= EXERCISE PROMPT =
Each line of the listing below must be retyped exactly, with images left out.

= RECORDED INFORMATION =
┌──
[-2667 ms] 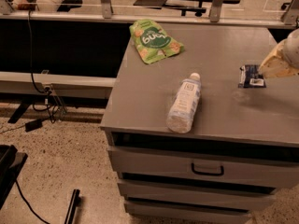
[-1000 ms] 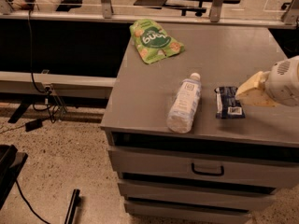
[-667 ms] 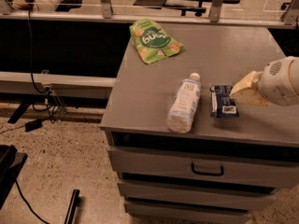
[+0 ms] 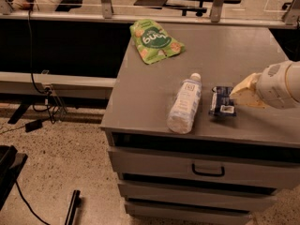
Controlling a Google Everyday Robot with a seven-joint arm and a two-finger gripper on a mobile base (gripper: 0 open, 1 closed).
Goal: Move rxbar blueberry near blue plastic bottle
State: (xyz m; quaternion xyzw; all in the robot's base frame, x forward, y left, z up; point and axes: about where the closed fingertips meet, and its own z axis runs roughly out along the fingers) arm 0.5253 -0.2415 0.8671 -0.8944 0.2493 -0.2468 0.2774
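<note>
The rxbar blueberry (image 4: 222, 101), a small flat dark navy wrapper with a white label patch, lies on the grey cabinet top just right of the blue plastic bottle (image 4: 184, 104). The bottle lies on its side, white cap pointing away, white label up. My gripper (image 4: 241, 96) reaches in from the right edge; its pale tip sits at the bar's right end.
A green snack pouch (image 4: 154, 41) lies at the back left of the cabinet top (image 4: 234, 50). Drawers (image 4: 206, 168) are below the front edge. A glass partition and rail run behind. Cables and a dark object lie on the speckled floor at left.
The bar has slid left across the top with my gripper, from the right edge to a spot right beside the bottle. The bottle and pouch have not moved.
</note>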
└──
= COMPLETED EXERCISE =
[-2667 ms] 
[-1000 ms] 
[-667 ms] 
[+0 ms] 
Controlling a Google Everyday Robot with a seven-joint arm and a two-finger gripper on a mobile base (gripper: 0 open, 1 closed).
Goal: Move rxbar blueberry near blue plastic bottle
State: (xyz m; quaternion xyzw; all in the robot's base frame, x forward, y left, z up; point and axes: about where the closed fingertips meet, and its own z axis runs roughly out along the fingers) arm 0.5253 -0.2415 0.8671 -0.8944 0.2493 -0.2468 0.2774
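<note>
The rxbar blueberry (image 4: 222, 101), a small flat dark navy wrapper with a white label patch, lies on the grey cabinet top just right of the blue plastic bottle (image 4: 184, 104). The bottle lies on its side, white cap pointing away, white label up. My gripper (image 4: 241, 96) reaches in from the right edge; its pale tip sits at the bar's right end.
A green snack pouch (image 4: 154, 41) lies at the back left of the cabinet top (image 4: 234, 50). Drawers (image 4: 206, 168) are below the front edge. A glass partition and rail run behind. Cables and a dark object lie on the speckled floor at left.
The bar has slid left across the top with my gripper, from the right edge to a spot right beside the bottle. The bottle and pouch have not moved.
</note>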

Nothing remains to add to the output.